= George Udny =

British civil servant, barrister and author

George Udny (1803–1879) was a British civil servant in India, barrister and author.

==Life==
He was the son of Robert George Udny (died 1830) and his wife Temperance Sophia Fleming (died 1854), and great-nephew of Robert Udny, plantation owner on Grenada. He was born into a family of nine children, of whom the five sons who grew to adulthood all joined the service of the East India Company. He was educated at East India Company College 1818–20, winning a prize in Persian.

Udny became a writer of the Bengal Civil Service in 1819. He was acting magistrate of Jessore 1823, and acting import warehouse keeper 1826–7. He went home on leave in 1827, and returned to India 2 October 1830. He was secretary and treasurer of the Bank of Bengal 17 September 1833 to 1840. On furlough 1840–3, Udny was sub-treasurer to the general treasury Bengal 1843, and retired on the annuity fund 1851.

Returning to the United Kingdom, Udny became a barrister of Lincoln's Inn 6 June 1855. He died at 142 Adelaide Road, Hampstead, 7 April 1879.

==Works==
Udny wrote:

- A word on "The Currency" 1845
- A word on law in general, and on the law of England, and the study of it in particular 1855
- Executory interests of the law of England 1857
- Harmony of laws; or, examination of the principles of the laws of civilized nations 1858.

==Family==
Udny married, firstly, in 1836 Frances Hanway Ryan, eldest daughter of Sir Edward Ryan, who died in Calcutta in 1838 leaving two children.

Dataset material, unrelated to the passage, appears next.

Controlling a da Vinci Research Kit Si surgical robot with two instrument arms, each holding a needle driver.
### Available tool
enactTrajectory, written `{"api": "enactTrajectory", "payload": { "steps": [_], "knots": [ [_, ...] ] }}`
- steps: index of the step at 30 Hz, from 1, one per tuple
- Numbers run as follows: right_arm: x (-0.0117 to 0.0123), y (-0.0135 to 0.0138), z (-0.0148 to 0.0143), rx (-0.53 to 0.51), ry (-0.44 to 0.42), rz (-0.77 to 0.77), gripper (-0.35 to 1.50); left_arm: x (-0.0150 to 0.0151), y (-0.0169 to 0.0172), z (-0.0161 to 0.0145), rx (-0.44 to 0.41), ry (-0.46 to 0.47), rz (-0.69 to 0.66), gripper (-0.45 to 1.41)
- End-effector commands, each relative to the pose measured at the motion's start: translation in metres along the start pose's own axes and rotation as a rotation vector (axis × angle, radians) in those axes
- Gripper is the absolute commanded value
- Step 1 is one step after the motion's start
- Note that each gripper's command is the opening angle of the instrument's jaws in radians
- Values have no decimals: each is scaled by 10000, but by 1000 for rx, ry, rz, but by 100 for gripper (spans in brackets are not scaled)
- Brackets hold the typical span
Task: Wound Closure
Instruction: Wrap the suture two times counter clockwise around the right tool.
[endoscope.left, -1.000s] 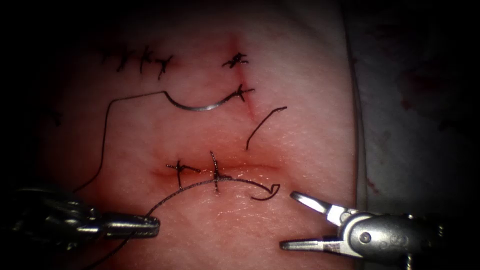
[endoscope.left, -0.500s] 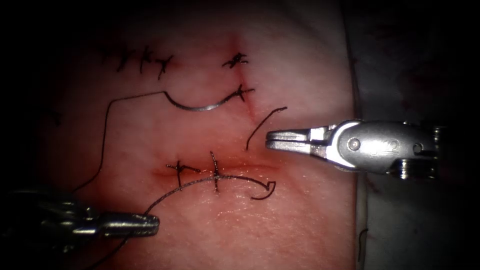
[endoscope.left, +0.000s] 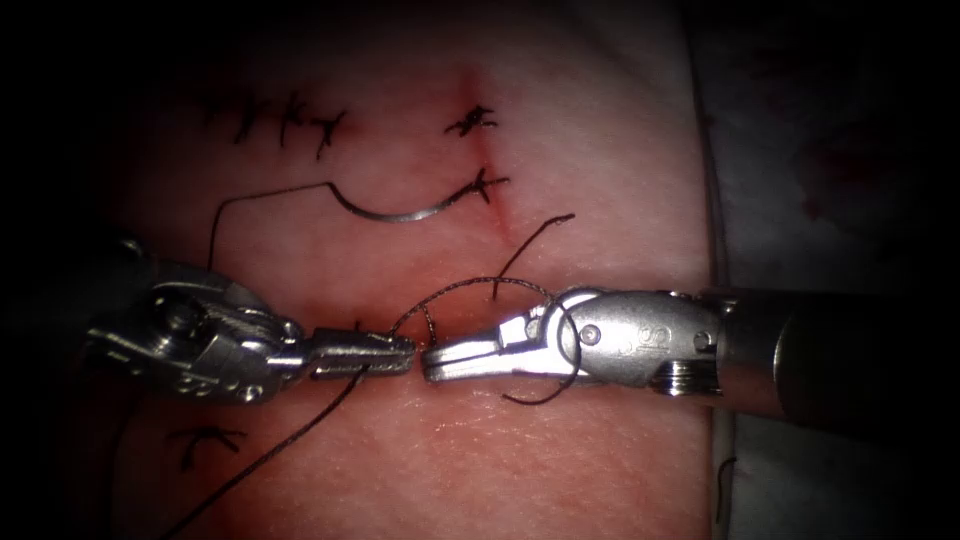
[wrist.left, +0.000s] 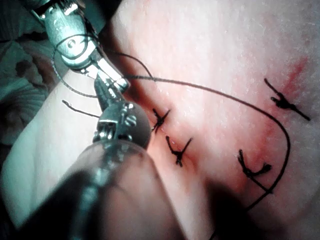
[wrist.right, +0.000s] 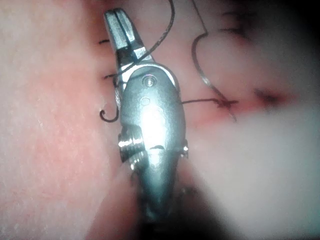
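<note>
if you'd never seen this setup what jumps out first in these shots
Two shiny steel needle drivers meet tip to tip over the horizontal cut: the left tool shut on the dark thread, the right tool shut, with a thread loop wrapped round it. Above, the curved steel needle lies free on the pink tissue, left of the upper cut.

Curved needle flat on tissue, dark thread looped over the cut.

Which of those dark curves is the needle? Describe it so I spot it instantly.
Start at the tissue, then the vertical cut above both tools. The needle lies flat just left of it, touching its lower knot. Unlike the thin dark thread, it is a thicker, shiny arc.
</note>
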Motion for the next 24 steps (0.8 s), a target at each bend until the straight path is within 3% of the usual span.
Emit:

Their daughter Louisa Tempe Udny, born in Calcutta in 1837, was an activist for female education and in feminist politics. She married in 1859 the civil servant Charles Mallet, brother of Louis Mallet, and was mother of Charles Edward Mallet MP.

In 1844, Udny married, secondly, Anne Lydia Tomkins (died 1897), daughter of Samuel Tomkins (the elder) of Russell Place, London, a banker with Willis, Percival & Co. Their children included:

- Richard Udny (1847–1923). He married in 1883 Alice Tomkins, daughter of the banker Samuel Tomkins. This was a first cousin marriage, Alice being the niece of Anne Lydia. There were successive bankers named Samuel Tomkins who worked at Willis, Percival & Co. Anne Lydia's father was Samuel Tomkins the elder, who married Eliza Alicia Isabella Smith, daughter of Edward Tyrrell Smith RN. Samuel Tomkins junior, father of Alice, was her brother. The family were therefore close to a bank failure, thought at the time to reflect badly on the private banking sector.
- Emily, who married Edward Hermon
- Mary, who married in 1874 John Bailey Haslam.

===Udny v Udny===
George Udny brought a bastardy case against a family member John Henry Udny, grandson of John Udny who was brother to Robert Udny. Turning on an issue of domicile, English or Scottish, on a point where the legal systems differed, this case of conflict of laws was resolved by a House of Lords ruling in Udny v Udny of 1869, which declared John Henry Udny legitimate. The outcome affected possession of a family estate in Aberdeenshire. Lord Westbury's speech has been described as a "classical exposition of the concept of Domicile at Common Law"; and the decision reached made Udny v Udny a leading case for conflict of laws.